Diorama is, personally, the best song on the album. The drums and the flute-like synth start this album, taking us back to older R&B days. Despite this, it sounds fresh for its time. The seductive guitar line enters and leaves smoothly giving the perfect Yves’s breathy tone that fits perfectly in the song. She moves from English to a few Korean lines and talks about a complicated relationship she seems dependent on.

Loop is the single of the EP, and has now gathered almost two million streams on Spotify. It opens with house vocal chops and moves to Yves’s vocals on a soft keyboard. Loop is a very good song but Lil Cherry’s feature is surprising. Although it feels fun to have a rapper featured, her lyrics are very nonsensical and take away the attention from what could have been the perfect house song. Still, the rap brings something new to the track and is used unexpectedly. Lil Cherry comes in the breakdown of the song, which happens early on, as well as just before the pre-chorus. The fusion between house and rap creates excitement for everything else Yves is going to bring.

Yves participated in writing the third track, Afterglow. The guitar is the most important part of the song. Yves sings about the loss of a love, conflicted with letting it go. It combines with Yves’s soft emotional voice and the electric guitar, giving the listener the feel of loss she is trying to portray. Watching her perform it live made the song grow on me. Yves is clearly doing what she is meant to.
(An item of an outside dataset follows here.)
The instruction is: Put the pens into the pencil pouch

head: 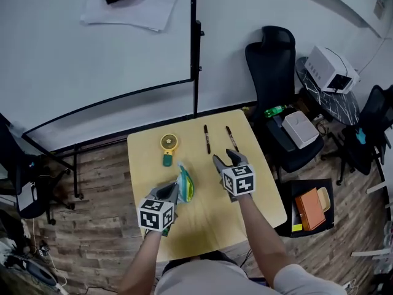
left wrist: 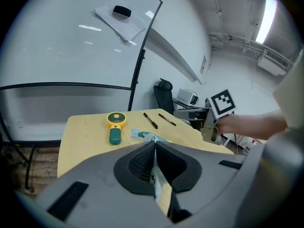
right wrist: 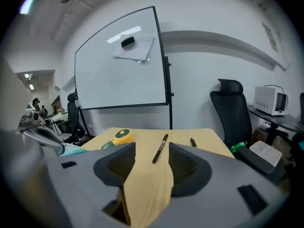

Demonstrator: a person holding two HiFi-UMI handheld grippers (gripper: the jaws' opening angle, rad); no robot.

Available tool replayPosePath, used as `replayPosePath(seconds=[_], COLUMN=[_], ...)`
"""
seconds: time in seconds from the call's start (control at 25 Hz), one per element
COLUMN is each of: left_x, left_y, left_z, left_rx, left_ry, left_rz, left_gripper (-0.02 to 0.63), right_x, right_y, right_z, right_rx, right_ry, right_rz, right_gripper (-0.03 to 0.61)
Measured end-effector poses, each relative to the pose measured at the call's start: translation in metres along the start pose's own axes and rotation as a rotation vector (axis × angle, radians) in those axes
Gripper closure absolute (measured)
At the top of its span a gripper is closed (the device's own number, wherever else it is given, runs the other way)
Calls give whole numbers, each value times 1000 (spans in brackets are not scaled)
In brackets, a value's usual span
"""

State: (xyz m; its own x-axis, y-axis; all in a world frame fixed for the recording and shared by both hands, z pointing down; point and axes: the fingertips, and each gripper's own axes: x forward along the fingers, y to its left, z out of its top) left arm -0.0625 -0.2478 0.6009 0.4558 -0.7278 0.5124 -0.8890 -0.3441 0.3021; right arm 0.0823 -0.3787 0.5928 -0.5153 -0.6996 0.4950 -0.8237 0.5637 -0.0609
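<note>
Table top smooth matt pale wood; floor grainy wood planks; pencil pouch soft teal cloth; fan glossy yellow-green plastic; pens dark plastic; whiteboard glossy, its paper sheets matt; right gripper matt grey plastic, pads dark, ribbed.

The pouch is teal, the pens black, the fan yellow and green
</note>
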Motion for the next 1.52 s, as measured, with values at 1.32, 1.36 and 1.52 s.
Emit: replayPosePath(seconds=[1.32,1.36,1.52], left_x=[6,5,2], left_y=[8,7,5], left_z=[3,2,2], left_rx=[-2,2,28], left_ry=[13,13,11], left_rz=[13,10,-3], left_gripper=[600,600,600], right_x=[65,55,8], right_y=[-2,1,10], right_z=[-33,-30,-17], right_rx=[-32,-43,-93], right_ry=[294,273,206], right_rz=[-17,-5,45], right_gripper=[532,532,532])
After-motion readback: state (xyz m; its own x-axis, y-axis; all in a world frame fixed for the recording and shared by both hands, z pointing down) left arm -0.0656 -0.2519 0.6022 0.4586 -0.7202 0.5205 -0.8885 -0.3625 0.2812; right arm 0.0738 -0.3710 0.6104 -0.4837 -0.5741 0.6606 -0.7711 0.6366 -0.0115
The album finishes with Goldfish, a bittersweet song that discusses the need to be there for someone else. Yves’s voice sounds the most beautiful in this track. The emotion is potent and her deep tone rings different from everything else she had shown in Loona. She portrays incredibly the emotions of the song, and we hope we can see more like this from her.

Overall, the EP left wanting more. The songs felt disconnected from each other, but made to show her potential in different areas. It felt like Loop was just a start to show all of Yves’s versatility that will come in full power once her full album is released.